Task statement:
Repeat the listing below in full and exactly. Pictures are to be omitted.
BEGIN Supplied information
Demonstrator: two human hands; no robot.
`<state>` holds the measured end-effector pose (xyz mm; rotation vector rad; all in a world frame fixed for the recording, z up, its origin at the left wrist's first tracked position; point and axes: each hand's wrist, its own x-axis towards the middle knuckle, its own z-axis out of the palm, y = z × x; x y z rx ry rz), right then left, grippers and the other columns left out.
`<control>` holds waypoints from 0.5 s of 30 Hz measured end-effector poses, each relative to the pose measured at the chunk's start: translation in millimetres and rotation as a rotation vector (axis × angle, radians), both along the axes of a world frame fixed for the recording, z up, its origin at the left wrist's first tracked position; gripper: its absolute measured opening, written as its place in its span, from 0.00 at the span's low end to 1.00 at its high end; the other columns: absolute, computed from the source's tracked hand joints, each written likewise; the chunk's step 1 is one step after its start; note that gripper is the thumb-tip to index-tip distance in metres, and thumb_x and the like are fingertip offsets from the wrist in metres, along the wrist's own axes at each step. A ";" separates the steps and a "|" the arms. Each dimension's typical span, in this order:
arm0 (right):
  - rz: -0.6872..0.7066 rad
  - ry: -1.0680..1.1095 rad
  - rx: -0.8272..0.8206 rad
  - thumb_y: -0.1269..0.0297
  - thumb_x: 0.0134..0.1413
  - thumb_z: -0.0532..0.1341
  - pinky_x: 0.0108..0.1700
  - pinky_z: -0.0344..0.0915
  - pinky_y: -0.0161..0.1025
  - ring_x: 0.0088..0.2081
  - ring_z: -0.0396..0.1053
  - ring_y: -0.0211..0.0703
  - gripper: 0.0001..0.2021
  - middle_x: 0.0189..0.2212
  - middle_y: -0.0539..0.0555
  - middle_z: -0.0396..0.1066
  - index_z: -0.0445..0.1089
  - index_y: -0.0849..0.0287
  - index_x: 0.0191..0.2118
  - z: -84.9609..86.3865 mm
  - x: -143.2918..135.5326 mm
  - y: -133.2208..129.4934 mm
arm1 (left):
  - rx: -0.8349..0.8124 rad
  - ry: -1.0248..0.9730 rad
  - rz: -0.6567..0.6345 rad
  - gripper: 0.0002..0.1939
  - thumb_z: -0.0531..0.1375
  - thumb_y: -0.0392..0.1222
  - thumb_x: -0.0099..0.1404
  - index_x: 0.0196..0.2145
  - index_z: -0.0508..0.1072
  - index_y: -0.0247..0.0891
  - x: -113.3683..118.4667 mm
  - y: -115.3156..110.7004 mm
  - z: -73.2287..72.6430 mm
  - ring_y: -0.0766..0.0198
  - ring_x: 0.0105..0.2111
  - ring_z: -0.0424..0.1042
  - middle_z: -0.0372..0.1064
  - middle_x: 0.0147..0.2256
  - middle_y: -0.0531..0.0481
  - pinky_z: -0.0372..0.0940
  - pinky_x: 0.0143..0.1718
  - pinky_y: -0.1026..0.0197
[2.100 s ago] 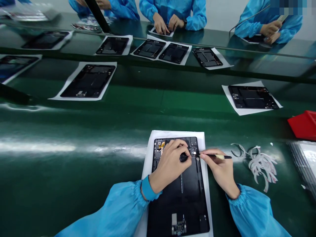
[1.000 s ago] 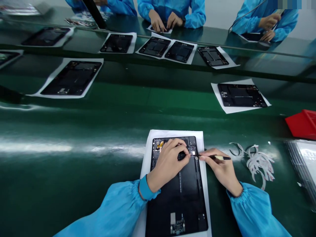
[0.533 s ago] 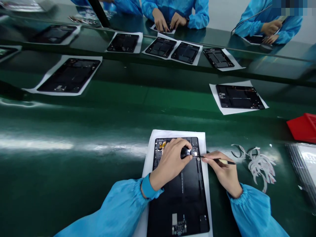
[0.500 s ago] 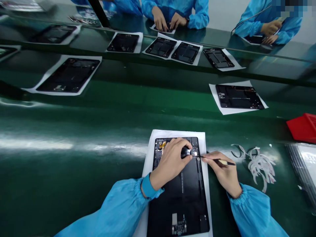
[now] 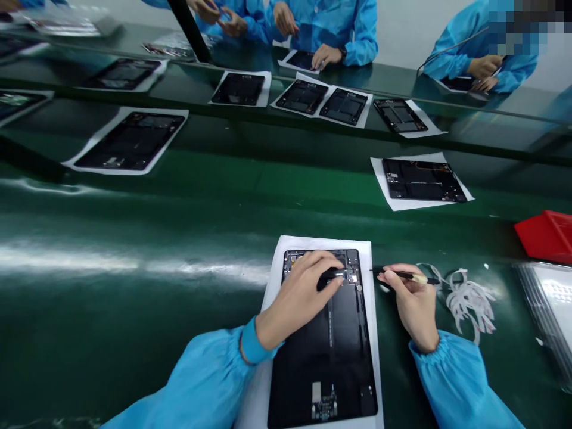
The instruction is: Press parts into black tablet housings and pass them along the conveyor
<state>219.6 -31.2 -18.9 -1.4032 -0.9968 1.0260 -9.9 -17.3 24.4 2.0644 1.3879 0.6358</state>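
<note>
An opened tablet (image 5: 322, 345), its dark inside facing up and small boards at both ends, lies on a white sheet (image 5: 263, 381). My left hand (image 5: 306, 292) rests over its upper part, thumb and fingers curled in a pinch around a dark, shiny part I cannot make out. The hand hides some of the upper circuitry. Off the tablet's right edge, my right hand (image 5: 413, 298) grips a slim dark pair of tweezers (image 5: 409, 276) with a pale band. Their thin tip points left, just past the sheet's edge.
Curled white strips (image 5: 469, 304) lie right of my right hand. Beyond them are a red bin (image 5: 545, 234) and stacked clear trays (image 5: 549, 310). More opened tablets (image 5: 134, 140) sit on sheets along the bench and raised shelf. Co-workers in blue sleeves (image 5: 361, 36) work opposite.
My right hand has drawn back to the right, taking the tweezers' tip off the tablet. My left hand stays at the tablet's upper part. The view has shifted slightly.
</note>
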 end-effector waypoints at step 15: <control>0.136 -0.118 0.157 0.57 0.69 0.49 0.40 0.69 0.37 0.35 0.73 0.40 0.18 0.28 0.52 0.73 0.66 0.57 0.29 40.0 -20.9 -42.3 | 0.072 -0.228 0.193 0.04 0.63 0.36 0.63 0.33 0.78 0.43 -11.2 -40.9 0.2 0.55 0.47 0.70 0.72 0.44 0.47 0.65 0.49 0.51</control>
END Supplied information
Answer area:
Demonstrator: two human hands; no robot.
`<state>` holds the measured end-effector pose (xyz mm; rotation vector rad; all in a world frame fixed for the recording, z up, its origin at the left wrist's first tracked position; point and axes: each hand's wrist, its own x-axis towards the middle knuckle, its own z-axis out of the palm, y = z × x; x y z rx ry rz), right then left, grippers and the other columns left out.
`<control>` holds waypoints from 0.5 s of 30 Hz measured end-effector poses, each relative to the pose measured at the chunk's start: translation in millimetres and rotation as a rotation vector (axis × angle, radians), both along the axes of a world frame fixed for the recording, z up, its origin at the left wrist's first tracked position; gripper: its absolute measured opening, written as its place in its span, from 0.00 at the span's low end to 1.00 at its high end; the other columns: absolute, computed from the source's tracked hand joints, each written likewise; the chunk's step 1 is one step after its start; note that gripper is the thumb-tip to index-tip distance in metres, and thumb_x and the like are fingertip offsets from the wrist in metres, along the wrist's own axes at each step. A ";" separates the steps and a "|" the arms. Each dimension's typical span, in this order:
arm0 (right):
  - rz: -0.6872..0.7066 rad
  - ry: -1.0680..1.1095 rad
  - rx: -0.8272..0.8206 rad
  - thumb_y: -0.1269..0.0297
  - thumb_x: 0.0134..0.1413
  - thumb_z: -0.0532..0.1341
  - pinky_x: 0.0108..0.1700
  - pinky_z: -0.0344..0.0915
  - pinky_y: -0.0161..0.1025
  - ring_x: 0.0088..0.2081
  - ring_z: -0.0396..0.1053
  - ring_y: -0.0211..0.0703
  - gripper: 0.0001..0.2021
  - middle_x: 0.0189..0.2212
  - middle_y: -0.0539..0.0555
  - middle_z: -0.0396..0.1066
  - index_z: -0.0445..0.1089
  - index_y: -0.0849..0.0287
  - index_x: 0.0191..0.2118
  - z: -84.9609..86.3865 mm
  - x: -143.2918..135.5326 mm
  - y: -133.2208..129.4934 mm
arm1 (left):
  - rx: -0.8349..0.8124 rad
  - ry: -1.0248..0.9730 rad
  - rz: -0.6567..0.6345 rad
  - gripper: 0.0002..0.1939
  - thumb_z: -0.0531..0.1375
  - thumb_y: -0.0392..0.1222
  - thumb_x: -0.0099..0.1404
  - index_x: 0.0196..0.2145
  - index_z: -0.0508..0.1072
  - index_y: -0.0247..0.0891
  - x: -113.3683..118.4667 mm
  - y: -115.3156..110.7004 mm
  - z: -73.2287..72.6430 mm
  - ring_y: -0.0766..0.0198
  - ring_x: 0.0105..0.2111
  - ring_z: -0.0424..0.1042
  - middle_z: -0.0372..0.1064
  - middle_x: 0.0147..0.2256
  - middle_y: -0.0531..0.0481
  - pinky_z: -0.0372..0.0940
  - pinky_x: 0.0143..0.1718
  - pinky_y: -0.1026..0.0197
[2.100 s ago] 
[1.000 s ago] 
[0.533 s ago] 
[0.500 s ago] 
[now] 
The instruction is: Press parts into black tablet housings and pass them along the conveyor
<state>219.6 -31.2 -18.9 -1.4032 -0.9968 1.0260 -9.9 -17.3 24.4 2.0644 1.3879 0.6358</state>
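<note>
An opened tablet (image 5: 322, 345), its dark inside facing up and small boards at both ends, lies on a white sheet (image 5: 263, 381). My left hand (image 5: 306, 292) rests over its upper part, thumb and fingers curled in a pinch around a dark, shiny part I cannot make out. The hand hides some of the upper circuitry. Off the tablet's right edge, my right hand (image 5: 413, 298) grips a slim dark pair of tweezers (image 5: 409, 276) with a pale band. Their thin tip points left, just past the sheet's edge.
Curled white strips (image 5: 469, 304) lie right of my right hand. Beyond them are a red bin (image 5: 545, 234) and stacked clear trays (image 5: 549, 310). More opened tablets (image 5: 134, 140) sit on sheets along the bench and raised shelf. Co-workers in blue sleeves (image 5: 361, 36) work opposite.
My right hand has drawn back to the right, taking the tweezers' tip off the tablet. My left hand stays at the tablet's upper part. The view has shifted slightly.
</note>
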 end-effector waypoints at step 15: <control>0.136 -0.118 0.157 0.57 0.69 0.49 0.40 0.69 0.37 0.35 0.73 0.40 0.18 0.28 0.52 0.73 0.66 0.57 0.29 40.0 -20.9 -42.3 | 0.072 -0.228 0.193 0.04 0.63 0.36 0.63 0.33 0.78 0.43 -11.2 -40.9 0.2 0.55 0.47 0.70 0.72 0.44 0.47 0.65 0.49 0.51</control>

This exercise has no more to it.